# WHAT YOU SHOULD DO:
With pictures left out, write out exactly every line from the start of the data through the one that contains "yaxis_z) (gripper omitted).".

# RECORDED DATA:
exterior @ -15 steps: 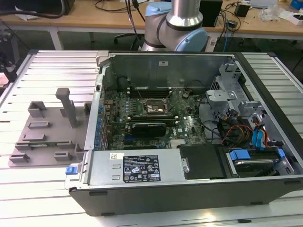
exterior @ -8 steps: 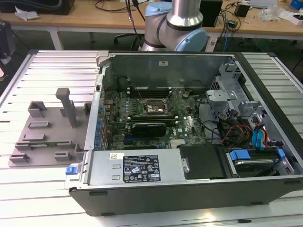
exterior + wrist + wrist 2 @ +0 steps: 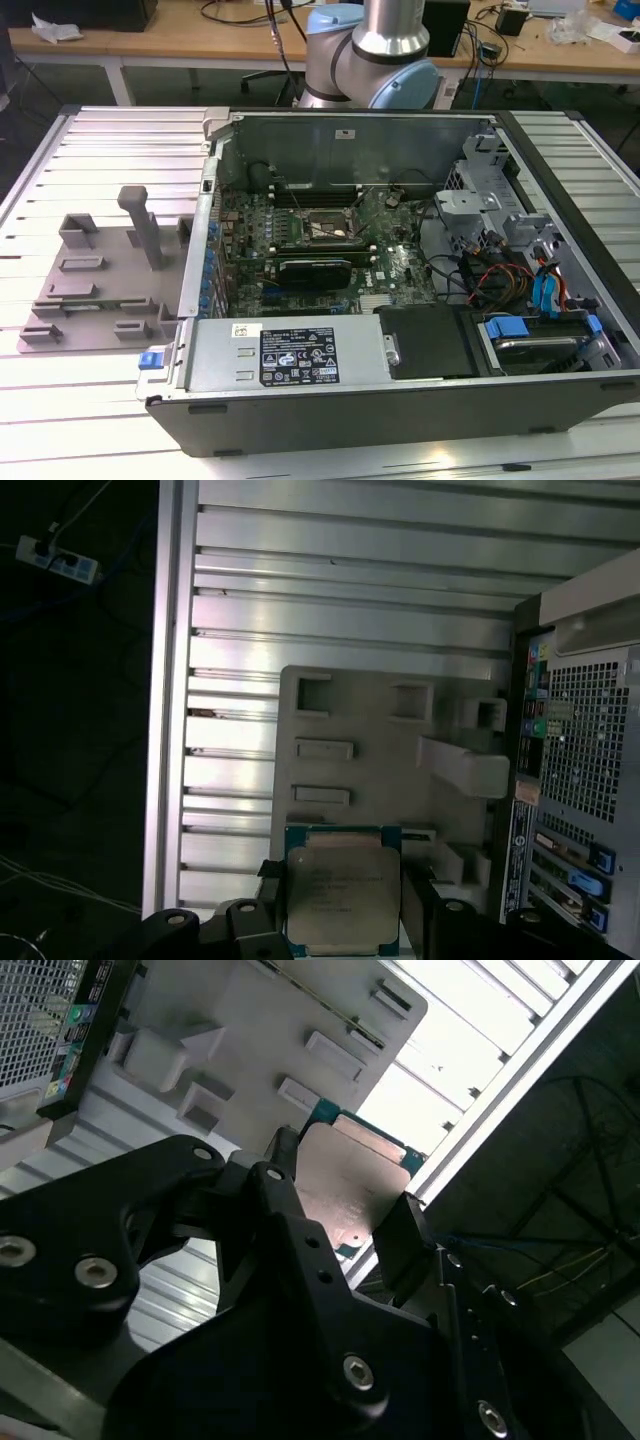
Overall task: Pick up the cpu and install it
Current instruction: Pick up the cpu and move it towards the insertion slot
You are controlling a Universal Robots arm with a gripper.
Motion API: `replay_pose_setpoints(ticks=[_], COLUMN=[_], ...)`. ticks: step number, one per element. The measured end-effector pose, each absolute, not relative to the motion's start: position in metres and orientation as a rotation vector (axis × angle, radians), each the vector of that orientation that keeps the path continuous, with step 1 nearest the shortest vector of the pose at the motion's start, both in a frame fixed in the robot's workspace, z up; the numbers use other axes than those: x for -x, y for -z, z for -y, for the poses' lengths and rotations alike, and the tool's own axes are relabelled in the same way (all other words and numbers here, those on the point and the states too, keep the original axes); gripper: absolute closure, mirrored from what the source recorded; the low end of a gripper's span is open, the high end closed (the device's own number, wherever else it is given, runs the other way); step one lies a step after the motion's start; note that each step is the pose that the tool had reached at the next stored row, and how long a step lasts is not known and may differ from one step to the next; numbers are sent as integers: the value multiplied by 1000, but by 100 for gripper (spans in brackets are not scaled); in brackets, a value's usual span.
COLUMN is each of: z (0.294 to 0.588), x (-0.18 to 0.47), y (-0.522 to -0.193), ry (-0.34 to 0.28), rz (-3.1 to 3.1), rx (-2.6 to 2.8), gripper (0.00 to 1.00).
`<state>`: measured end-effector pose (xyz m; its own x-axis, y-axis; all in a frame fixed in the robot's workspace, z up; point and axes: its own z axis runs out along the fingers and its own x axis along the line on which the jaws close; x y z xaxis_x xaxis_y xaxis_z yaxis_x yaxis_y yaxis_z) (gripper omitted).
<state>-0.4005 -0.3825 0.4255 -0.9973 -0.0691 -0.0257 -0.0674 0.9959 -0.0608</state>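
The open computer case [image 3: 420, 330] lies on its side, its motherboard socket [image 3: 322, 228] facing up, and the grey tray [image 3: 380, 740] sits just beside it. Seen against that tray in both wrist views, the gripper [image 3: 342, 918] pinches the cpu [image 3: 342, 890] by opposite edges, probably to keep it level.

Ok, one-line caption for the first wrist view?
The gripper holds the cpu, with the grey tray and computer case beyond.
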Motion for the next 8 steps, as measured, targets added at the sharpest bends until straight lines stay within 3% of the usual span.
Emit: replay_pose_setpoints(ticks=[8], z=[382], x=[400], y=[-438], ry=[90], rz=[-3111], rx=[106], gripper=[45])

# ANSWER SPACE:
exterior @ -15 steps: 
exterior @ -8 steps: 
exterior + wrist + wrist 2 @ +0 steps: 
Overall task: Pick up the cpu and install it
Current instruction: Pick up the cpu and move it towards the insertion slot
You are controlling a Universal Robots arm with a gripper.
Motion API: `replay_pose_setpoints(ticks=[_], COLUMN=[_], ...)`. ticks: step number, one per element. The measured end-effector pose, each absolute, not relative to the motion's start: position in metres and orientation as a rotation vector (axis × angle, radians), each the vector of that orientation that keeps the path continuous, with step 1 nearest the shortest vector of the pose at the motion's start, both in a frame fixed in the robot's workspace, z up; the numbers use other axes than those: x for -x, y for -z, z for -y, for the poses' lengths and rotations alike, and the tool's own axes are relabelled in the same way (all other words and numbers here, those on the point and the states too, keep the original axes); gripper: absolute closure, mirrored from what the source recorded; the low end of a gripper's span is open, the high end closed (the device's own number, wherever else it is given, runs the other way); step one lies a step after the motion's start; note that each step is the pose that the tool had reached at the next stored row, and how long a step lasts is not known and may differ from one step to the next; numbers are sent as integers: the value multiplied by 1000, but by 100 for gripper (spans in brackets are not scaled); in brackets, a value's usual span.
COLUMN is each of: z (0.294 to 0.588), x (-0.18 to 0.47), y (-0.522 to -0.193), ry (-0.34 to 0.28), rz (-3.1 to 3.1), rx (-2.6 to 2.8), gripper (0.00 to 1.00).
`<state>`: measured end-effector pose (xyz m; its own x-axis, y-axis; all in a frame fixed in the robot's workspace, z up; point and axes: its own z axis runs out along the fingers and its own x axis along the line on which the jaws close; x y z xaxis_x xaxis_y xaxis_z yaxis_x yaxis_y yaxis_z) (gripper omitted).

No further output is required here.